Quando ancora si chiamava Luca sognò la sua ragazza
Federica, in uno sfondo nero, sembrava brillare di luce propria, bellissima,
com’era sempre, i capelli neri sino alle spalle, gli occhi azzurro ghiaccio, il
fisico perfetto, però la vedeva lontana, come se quella visione fosse l’ultima,
come se fosse giunto il momento di dirsi addio.

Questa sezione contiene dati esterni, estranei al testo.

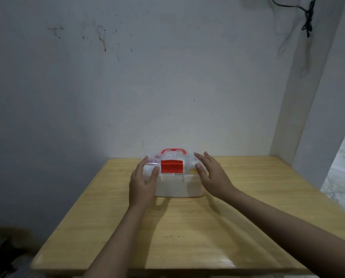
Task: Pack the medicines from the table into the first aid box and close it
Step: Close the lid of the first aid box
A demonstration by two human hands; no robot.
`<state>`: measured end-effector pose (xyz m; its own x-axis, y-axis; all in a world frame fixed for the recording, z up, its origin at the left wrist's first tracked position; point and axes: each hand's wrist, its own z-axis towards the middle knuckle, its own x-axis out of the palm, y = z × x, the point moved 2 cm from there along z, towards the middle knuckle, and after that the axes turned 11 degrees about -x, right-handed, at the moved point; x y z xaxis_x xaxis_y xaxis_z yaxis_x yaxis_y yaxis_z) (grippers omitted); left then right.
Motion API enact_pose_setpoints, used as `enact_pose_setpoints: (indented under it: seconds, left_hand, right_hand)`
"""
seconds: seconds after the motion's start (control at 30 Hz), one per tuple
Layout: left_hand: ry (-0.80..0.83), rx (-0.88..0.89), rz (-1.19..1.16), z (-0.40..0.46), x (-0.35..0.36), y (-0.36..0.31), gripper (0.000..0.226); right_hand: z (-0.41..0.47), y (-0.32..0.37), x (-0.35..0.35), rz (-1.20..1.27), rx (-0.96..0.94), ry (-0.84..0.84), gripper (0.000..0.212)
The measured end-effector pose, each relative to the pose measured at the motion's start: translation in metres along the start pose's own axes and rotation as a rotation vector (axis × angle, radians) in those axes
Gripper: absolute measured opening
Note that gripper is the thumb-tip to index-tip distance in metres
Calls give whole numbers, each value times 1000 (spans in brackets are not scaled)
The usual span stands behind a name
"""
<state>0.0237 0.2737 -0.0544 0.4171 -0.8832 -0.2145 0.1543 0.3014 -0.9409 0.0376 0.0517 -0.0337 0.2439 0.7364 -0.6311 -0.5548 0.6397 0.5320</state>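
The first aid box (pixel 177 178) sits at twelve o'clock on the wooden table (pixel 187 227), clear lid down, no medicines left outside. The left hand (pixel 142 184) and right hand (pixel 212 175) flank it, fingers spread, holding nothing. Closing looks under way; pressing the red latch (pixel 171 166) home likely comes next.

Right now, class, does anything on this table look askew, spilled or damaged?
Nothing stands out. The first aid box sits upright on the wooden table, its clear lid down, with the left hand and right hand open at its sides.
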Motion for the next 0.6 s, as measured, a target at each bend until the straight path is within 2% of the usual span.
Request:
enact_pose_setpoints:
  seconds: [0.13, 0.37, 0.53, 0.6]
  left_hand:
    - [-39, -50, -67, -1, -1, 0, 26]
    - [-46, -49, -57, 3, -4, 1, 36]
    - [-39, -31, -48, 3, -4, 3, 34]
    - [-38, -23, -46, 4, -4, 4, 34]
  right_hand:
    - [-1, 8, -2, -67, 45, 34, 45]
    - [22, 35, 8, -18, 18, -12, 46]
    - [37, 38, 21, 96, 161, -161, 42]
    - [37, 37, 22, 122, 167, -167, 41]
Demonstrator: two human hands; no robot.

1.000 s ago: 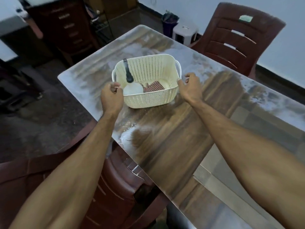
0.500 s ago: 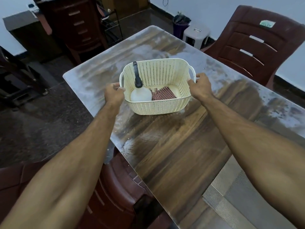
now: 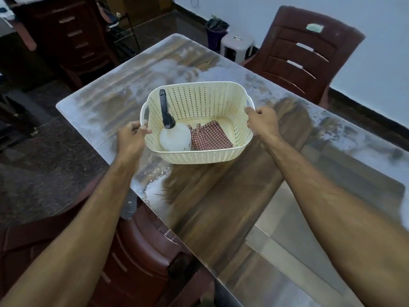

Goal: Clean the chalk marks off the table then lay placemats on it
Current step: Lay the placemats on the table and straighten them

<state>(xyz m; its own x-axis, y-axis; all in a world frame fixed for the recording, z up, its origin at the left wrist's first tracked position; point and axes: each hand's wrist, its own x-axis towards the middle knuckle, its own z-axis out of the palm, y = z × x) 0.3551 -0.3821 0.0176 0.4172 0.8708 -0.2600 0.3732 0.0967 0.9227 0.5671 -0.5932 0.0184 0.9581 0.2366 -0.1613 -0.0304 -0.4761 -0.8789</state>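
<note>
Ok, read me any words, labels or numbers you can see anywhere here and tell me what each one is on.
Nothing here can be read.
Green sticker at the top of the far chair: print too blurred to read.
Dark marking on the top of the white stool: too small and blurred to read.
Basket, spray bottle, checked cloth: no text visible.

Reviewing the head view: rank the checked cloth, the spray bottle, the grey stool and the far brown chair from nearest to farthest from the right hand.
From the right hand, on the basket handle:
1. Checked cloth, in the basket on the hand's side.
2. Spray bottle, in the basket, on the left hand's side.
3 and 4. Grey stool, past the table's far end, and brown chair, on the right: too close to call.
</note>
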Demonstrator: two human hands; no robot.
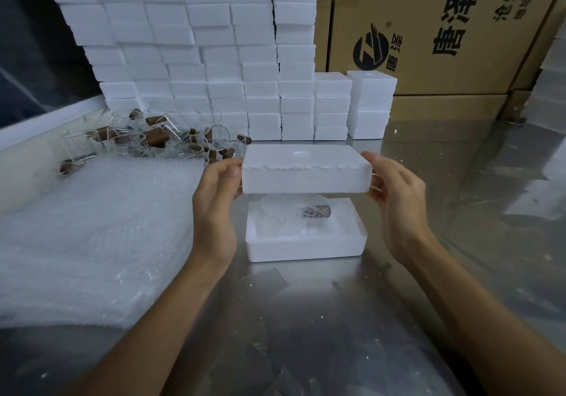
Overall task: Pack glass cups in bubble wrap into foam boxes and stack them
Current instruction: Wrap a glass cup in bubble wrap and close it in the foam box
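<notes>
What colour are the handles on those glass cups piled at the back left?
Brown, on the glass cups, seen from the head camera.

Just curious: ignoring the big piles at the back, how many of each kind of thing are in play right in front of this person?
Hands: 2, left hand and right hand
Foam box halves: 2, held foam lid and foam base
Bubble-wrapped cup: 1
Total: 5

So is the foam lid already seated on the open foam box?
No, both hands hold the foam lid in the air above the open foam box, with a clear gap showing the wrapped cup inside.
</notes>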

Quando Federica, sempre con lo sfondo nero, ma non era
nemmeno nero, era più intenso del nero, semplicemente non aveva un colore, quel
paesaggio invisibile dietro di lei era completamente astratto, si allontanò,
come scivolando su un pavimento che non c’era, fino a diventare un puntino
appena percettibile dall’occhio, per poi svanire lasciando spazio al paesaggio
inesistente; proprio in quel momento Luca provò un dolore straziante, un dolore
inconcepibile, non un dolore preciso, era dappertutto, ogni recettore del suo
corpo s’infiammò e urlò la sua disapprovazione verso l’improvviso
disagio.
Il
ragazzo non sapeva dire se quel dolore facesse parte del sogno, o se fosse
reale, non era nemmeno sicuro di sognare ancora, il nero davanti e intorno a lui
poteva benissimo essere il buio nella sua stanza, cercò di raggiungere il punto
dove si trovava l’interruttore della lampada che utilizzava per leggere, ma non
lo trovò; intanto, il dolore insopportabile lo lacerava, come una tortura; provò
a spostarsi sul letto, ma si accorse che sotto di lui non c’era nessun letto,
non possedeva nemmeno il senso del tatto, la forza di gravità non lo attirava
verso il basso, non sentiva la pressione del suo peso su nessuna superficie; gli
venne voglia di urlare, ma si accorse che non aveva la bocca per farlo, non
vedeva nulla, non sentiva nulla, non poteva toccare nulla, era come se il dolore
lo stesse consumando, come se si stesse mangiando tutto quello che era; anche i
suoi ricordi cominciavano ad azzerarsi, incominciò a non ricordare chi fosse,
dimenticò tutto, il lavoro, i conoscenti, la sua famiglia, dimenticò suo padre,
e con lui anche l’ultimo litigio,
dimenticò i suoi due migliori amici, Erik e Veronica, dimenticò che loro due
erano fidanzati, che erano una coppia immortale, e per ultima dimenticò
Federica, gli balenò davanti a occhi che non aveva, per l’ultima volta la sua
immagine, era sempre bella, i capelli sempre neri, e gli occhi sempre azzurri,
poi dopo quell’ultima visione della sua vecchia vita, il dolore cessò, l’aveva
consumato, si etra saziato di tutto ciò che era, allora Luca, se ancora così
possiamo chiamarlo, capì che non era più nulla, non esisteva, non poteva nemmeno
pensare di essere morto, perché non poteva capire la morte; tutti lo sanno che
per sapere cos’è la morte, bisogna prima conoscere la vita, e quella non si
poteva definire vita. E così fu, il processo inverso, contrario a quello appena
accaduto, la prima sensazione fu il calore, poi il freddo improvviso, poi
incominciarono a reinnestarsi ricordi che conosceva bene, ricordò Erik,
Veronica, sua sorella, che ricordò chiamarsi Katya, sua madre, suo padre, e con
lui anche il rancore che provava, ricordò Federica, il ricordo più importante,
quello che gli fece capire di esistere di nuovo, gli fece capire di essere
tornato. Provò a muovere un braccio, e sentì il tatto di una coperta, la forza
di gravità era tornata, scorse della luce intorno a lui, da sotto le palpebre
chiuse; capì di avere gli occhi, sentiva il vento soffiare vicino a lui, e pensò
che si fosse dimenticato la finestra aperta; allora decise di alzarsi, però di
tenere ancora gli occhi chiusi, così si mise in piedi di scatto, si sentiva
riposato, una voce sembrava borbottare a fianco a lui, pensò che avessero
sentito dei rumori, emessi da lui durante l’incubo, e che sua madre e suo padre
fossero venuti, per vedere come stava, poi, facendosi coraggio, si decise ad
aprire gli occhi, aveva voglia di riabbracciare i suoi famigliari, nonostante la
rabbia che ancora provava verso suo padre, ma quando i suoi occhi si abituarono
alla forte luce, quando misero a fuoco l’immagine, davanti a lui non c’erano i
suoi genitori, e la sua camera era diversa, non era in una stanza, era uno
spazio aperto, e quando preso improvvisamente dal panico, cercò di riassemblare
il tutto, come pezzi di un puzzle, capì che qualcosa doveva essere andato
storto, oppure invece era andato esattamente come aveva chiesto.